財産分与における法人持分の評価
離婚における財産分与は対象財産の把握・評価基準・分与方法など事案毎に難しい判断を強いられます。特に難しいのが医療法人の出資持分の評価です。以下は高等裁判所で議論したときの主張骨子です(大脇弁護士との共同)。
(評価の基準について)
理論的に継続性の高い法人持分の評価基準は「収益方式」が最も優れている。会社更生を代表とする再建型手続において法人の評価は「企業解体価値」ではなく「企業継続価値」(ゴーイングコンサーンバリュー)が用いられている(会社更生法124条の2参照)。企業の精算を前提とする純資産方式は継続性の高い企業の価値の評価方式として理論的に成り立たない。もっとも収益方式は鑑定評価額が将来収益に全面的に依存しているので根拠が不確実となる欠点を有している。この欠点を補う意味において収益方式に純資産方式を併用する方式が適当な場合もあると思われる。相続税基本通達による評価は、理論的に純資産方式に属するものであるから、上述の欠点を有する。また相続税基本通達は、本来相続や贈与において過大な税負担を軽減する目的で控えめな評価基準が設定されており、動態的な企業評価に適するものではない。ゆえに仮に相続税基本通達による評価を活用するとすれば併用方式における純資産評価に置換する場合のみである。このことは基本通達のみによる方法だと純資産方式よりも更に評価額が低下することがあることからも裏付けられる。

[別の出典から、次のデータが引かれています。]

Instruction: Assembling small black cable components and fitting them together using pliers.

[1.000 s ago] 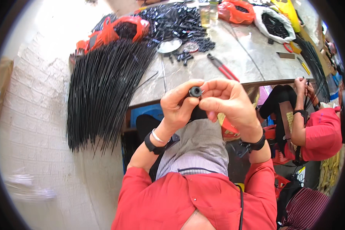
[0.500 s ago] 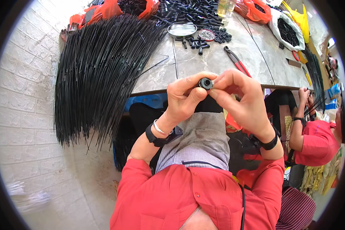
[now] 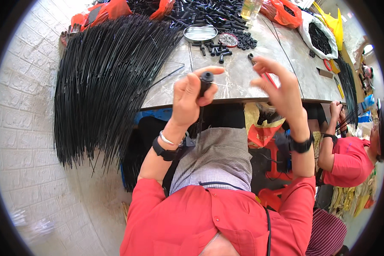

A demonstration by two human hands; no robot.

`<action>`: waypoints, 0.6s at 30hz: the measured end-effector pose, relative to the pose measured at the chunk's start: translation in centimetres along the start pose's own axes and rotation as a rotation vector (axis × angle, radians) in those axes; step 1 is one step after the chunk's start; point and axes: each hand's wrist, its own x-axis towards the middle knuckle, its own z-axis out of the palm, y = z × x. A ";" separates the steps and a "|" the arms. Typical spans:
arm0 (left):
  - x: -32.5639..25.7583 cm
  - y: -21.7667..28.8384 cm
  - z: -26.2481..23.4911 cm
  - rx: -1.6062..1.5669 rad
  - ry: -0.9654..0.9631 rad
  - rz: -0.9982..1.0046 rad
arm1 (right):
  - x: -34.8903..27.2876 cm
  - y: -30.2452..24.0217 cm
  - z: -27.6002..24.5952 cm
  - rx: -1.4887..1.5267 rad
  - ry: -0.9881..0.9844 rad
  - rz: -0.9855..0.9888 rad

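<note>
Worktable and its wearer, seen from above, with the shallow round dish (image 3: 200, 39) as reference point. The dish is metal-rimmed and holds fine, pale, needle-like pieces. It stands on a table (image 3: 239, 79) with a smooth, grey, marble-veined top crossed by dark straight seams. To the left of the dish, a thick sheaf of slender black rods (image 3: 111, 85) overhangs the table edge; farther left rises a white wall (image 3: 21, 89) embossed in a brick pattern. Just right of the dish are a small red-rimmed dish (image 3: 237, 40) of silvery bits and a heap of black ring-like pieces (image 3: 246, 41). Well to its right stand a white sack (image 3: 324, 53) of dark parts and a glossy red plastic bag (image 3: 281, 15); beyond these, a co-worker in a red top (image 3: 350, 160) is seated.

On the near side of the dish, the left hand (image 3: 187, 100) closes thumb and fingers around a black cylindrical fitting (image 3: 206, 83), smooth, its round bored end facing upward. The right hand (image 3: 286, 91), nearer and to the right of the dish, is spread, thumb well apart from fingers, gripping nothing visible; red-handled pliers (image 3: 270, 80) show behind it. Whether it touches them cannot be told.
</note>
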 end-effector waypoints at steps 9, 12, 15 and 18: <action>0.0 0.3 -0.3 0.098 0.013 0.024 | -6.0 18.2 5.0 -0.756 -0.134 0.401; -0.2 0.5 0.5 0.144 0.131 -0.054 | -6.6 20.4 4.2 -0.490 -0.095 0.335; -0.1 0.5 0.8 0.197 0.277 -0.082 | -5.3 12.3 1.8 0.249 -0.276 0.650; 0.4 0.0 1.8 0.236 0.378 -0.036 | -7.3 3.5 -0.5 0.814 -0.366 0.676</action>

* 原審は夫婦が運営していた2医療法人の財産価値を「純資産方式」のみにより約5500万円と算出しましたが、高裁において公認会計士(東京在住・医療法人の会計に関する専門書籍を執筆されている)による「併用方式」の意見書を証拠として提出した結果、高裁は約1億4500万円と大幅に増額させました。評価基準の違いだけで約9000万円の違いが出てくるのです。

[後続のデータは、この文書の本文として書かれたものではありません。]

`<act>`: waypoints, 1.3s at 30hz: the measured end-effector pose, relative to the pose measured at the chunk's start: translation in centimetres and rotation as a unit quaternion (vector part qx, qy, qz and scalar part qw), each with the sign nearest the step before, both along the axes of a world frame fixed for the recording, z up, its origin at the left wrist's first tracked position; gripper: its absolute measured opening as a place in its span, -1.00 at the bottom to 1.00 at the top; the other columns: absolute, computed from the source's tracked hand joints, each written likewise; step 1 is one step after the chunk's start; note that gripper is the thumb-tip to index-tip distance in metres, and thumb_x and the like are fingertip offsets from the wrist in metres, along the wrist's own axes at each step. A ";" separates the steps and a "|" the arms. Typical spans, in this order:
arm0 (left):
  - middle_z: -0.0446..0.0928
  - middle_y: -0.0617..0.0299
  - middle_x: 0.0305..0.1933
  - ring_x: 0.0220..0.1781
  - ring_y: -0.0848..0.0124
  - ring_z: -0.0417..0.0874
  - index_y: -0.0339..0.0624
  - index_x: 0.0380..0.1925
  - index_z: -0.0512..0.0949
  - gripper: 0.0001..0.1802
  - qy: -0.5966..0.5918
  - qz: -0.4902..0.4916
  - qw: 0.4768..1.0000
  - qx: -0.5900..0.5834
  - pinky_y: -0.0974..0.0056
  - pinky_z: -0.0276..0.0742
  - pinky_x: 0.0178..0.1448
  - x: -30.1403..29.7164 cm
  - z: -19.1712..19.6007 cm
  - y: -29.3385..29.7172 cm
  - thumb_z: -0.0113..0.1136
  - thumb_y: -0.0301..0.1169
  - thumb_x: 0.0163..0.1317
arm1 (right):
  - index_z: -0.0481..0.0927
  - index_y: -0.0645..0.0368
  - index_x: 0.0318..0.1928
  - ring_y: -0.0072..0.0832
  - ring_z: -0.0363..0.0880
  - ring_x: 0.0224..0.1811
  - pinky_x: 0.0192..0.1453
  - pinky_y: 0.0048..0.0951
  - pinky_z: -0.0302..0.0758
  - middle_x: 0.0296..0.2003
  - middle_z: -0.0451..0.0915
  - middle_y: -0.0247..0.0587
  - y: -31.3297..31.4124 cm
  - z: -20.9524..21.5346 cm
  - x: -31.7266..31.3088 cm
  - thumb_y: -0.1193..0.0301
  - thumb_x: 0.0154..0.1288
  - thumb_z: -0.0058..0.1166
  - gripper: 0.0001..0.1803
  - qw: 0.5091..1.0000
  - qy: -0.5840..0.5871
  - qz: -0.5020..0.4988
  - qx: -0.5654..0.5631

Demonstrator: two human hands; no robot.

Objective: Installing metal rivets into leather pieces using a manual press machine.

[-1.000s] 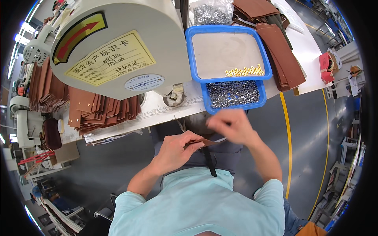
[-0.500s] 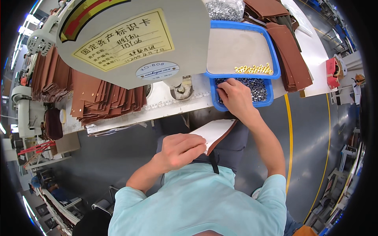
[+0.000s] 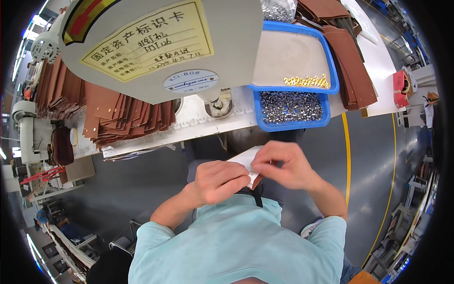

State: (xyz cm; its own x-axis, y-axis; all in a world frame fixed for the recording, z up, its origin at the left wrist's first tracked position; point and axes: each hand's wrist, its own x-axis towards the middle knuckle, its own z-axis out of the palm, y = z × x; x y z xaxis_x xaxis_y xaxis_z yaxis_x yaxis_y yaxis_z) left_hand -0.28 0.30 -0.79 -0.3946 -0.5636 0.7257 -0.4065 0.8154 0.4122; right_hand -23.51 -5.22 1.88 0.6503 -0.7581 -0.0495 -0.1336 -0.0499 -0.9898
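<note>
The right hand (image 3: 288, 165), which was reaching into the lower blue tray (image 3: 291, 125) half a second ago, is now back at the lap, pinching the edge of the leather piece (image 3: 248, 161), probably with a fastener fetched. The left hand (image 3: 220, 180) is clamping the same piece from the other side. On the bench (image 3: 198, 125), the lower tray is holding dark metal studs (image 3: 289, 106); the upper blue tray (image 3: 331, 71) is holding gold rivets (image 3: 307, 82).
</note>
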 end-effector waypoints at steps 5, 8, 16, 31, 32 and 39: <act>0.69 0.20 -0.31 -0.35 0.31 0.76 -0.24 -0.33 0.65 -0.75 0.030 -0.003 0.999 0.021 0.33 0.67 -0.37 -0.7 -0.2 0.0 0.40 -0.55 -0.10 | 0.79 0.31 -0.17 -0.43 0.74 -0.24 -0.20 -0.43 0.68 -0.20 0.70 -0.13 1.2 -1.3 -0.7 0.59 0.35 0.28 -0.90 0.989 -0.071 -0.002 0.126; 0.69 0.21 -0.31 -0.38 0.32 0.75 -0.23 -0.33 0.65 -0.75 0.021 0.004 0.999 0.034 0.32 0.66 -0.38 -0.8 0.0 0.0 0.41 -0.56 -0.10 | 0.77 0.40 -0.18 -0.30 0.80 -0.23 -0.13 -0.38 0.79 -0.15 0.68 -0.04 1.3 -1.5 -0.7 0.66 0.36 0.24 -0.91 0.989 -0.085 0.009 0.122; 0.69 0.24 -0.33 -0.41 0.36 0.73 -0.18 -0.34 0.68 -0.67 0.032 0.010 0.996 0.078 0.35 0.60 -0.44 -0.9 -0.1 0.3 0.53 -0.62 -0.19 | 0.79 0.30 -0.22 -0.41 0.75 -0.31 -0.24 -0.47 0.67 -0.24 0.77 -0.12 1.2 -1.2 -0.4 0.62 0.26 0.30 -0.90 0.999 -0.039 0.002 -0.022; 0.73 0.19 -0.27 -0.28 0.25 0.78 -0.20 -0.24 0.73 -0.78 0.063 0.013 0.934 0.351 0.26 0.71 -0.22 -0.8 1.0 1.7 0.47 -0.59 0.06 | 0.82 0.16 -0.24 -0.40 0.73 -0.33 -0.22 -0.39 0.61 -0.36 0.78 -0.27 1.3 -2.5 -0.5 0.31 0.06 0.60 -0.71 0.997 -0.029 0.016 -0.072; 0.73 0.19 -0.27 -0.28 0.25 0.78 -0.20 -0.24 0.73 -0.78 0.062 0.012 0.935 0.350 0.26 0.71 -0.22 -0.8 1.1 1.7 0.47 -0.59 0.06 | 0.81 0.14 -0.24 -0.38 0.72 -0.33 -0.23 -0.37 0.59 -0.37 0.77 -0.26 1.4 -2.7 -0.5 0.31 0.08 0.59 -0.73 0.996 -0.023 0.019 -0.082; 0.74 0.15 -0.25 -0.26 0.22 0.77 -0.21 -0.13 0.73 -0.71 0.084 0.043 0.902 0.422 0.25 0.71 -0.18 -1.8 2.4 1.6 0.53 -0.40 0.14 | 0.71 0.18 -0.28 -0.30 0.62 -0.37 -0.32 -0.32 0.46 -0.36 0.69 -0.27 2.0 -3.8 0.2 0.49 0.01 0.48 -0.76 0.939 -0.013 -0.028 -0.342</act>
State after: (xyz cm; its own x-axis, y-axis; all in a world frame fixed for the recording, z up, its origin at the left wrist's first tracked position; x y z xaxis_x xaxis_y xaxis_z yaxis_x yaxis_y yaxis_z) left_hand -2.05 1.90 1.63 -0.2481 -0.9662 0.0704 -0.3274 0.1520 0.9326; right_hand -23.33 -3.20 -1.92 0.6029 -0.6398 0.4766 -0.1312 -0.6688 -0.7318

* 本件は10年以上前の事案に関するもの。現時点(平成22年1月)では別の観点も必要です。医療法人制度は平成18年の医療法改正により持分のある医療法人の設立を認めないことになっています。従前の医療法人も社会医療法人(出資持ち分がない)へ移行するものが増えつつあり、医療法人に収益方式を適用すること自体の是非が問われることもあり得ようかと思われます。

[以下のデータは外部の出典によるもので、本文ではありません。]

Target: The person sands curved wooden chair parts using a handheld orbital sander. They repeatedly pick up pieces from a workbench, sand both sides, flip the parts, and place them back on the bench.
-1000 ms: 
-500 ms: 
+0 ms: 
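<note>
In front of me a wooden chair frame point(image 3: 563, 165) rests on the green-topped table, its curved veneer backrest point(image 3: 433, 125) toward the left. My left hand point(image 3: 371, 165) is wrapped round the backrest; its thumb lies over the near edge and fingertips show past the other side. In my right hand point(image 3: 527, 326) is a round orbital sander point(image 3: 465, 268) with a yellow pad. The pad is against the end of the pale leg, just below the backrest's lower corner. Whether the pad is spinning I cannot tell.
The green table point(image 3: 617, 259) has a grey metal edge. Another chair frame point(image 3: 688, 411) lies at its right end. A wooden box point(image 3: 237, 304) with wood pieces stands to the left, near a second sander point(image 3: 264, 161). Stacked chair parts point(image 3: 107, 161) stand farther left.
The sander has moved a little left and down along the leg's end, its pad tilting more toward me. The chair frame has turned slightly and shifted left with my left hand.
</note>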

* 最近の判例として東京高裁平成20年7月31日があげられます(金融商事判例・09年3月1日号)。これは出資金等返還請求事件です。この判決は数十年前の出資額(20万円)を返還すれば足りると判示して、法人純資産額に出資割合を乗じた金額(約4億7000万円)の支払を求めた原告の請求を実質的に棄却しています。最高裁は平成22年4月8日、上記東京高裁平成20年7月31日を破棄し、出資金返還請求権の額について審理しなおさせるとともに権利濫用の当否について更に審理するよう求めて原審に差し戻しました。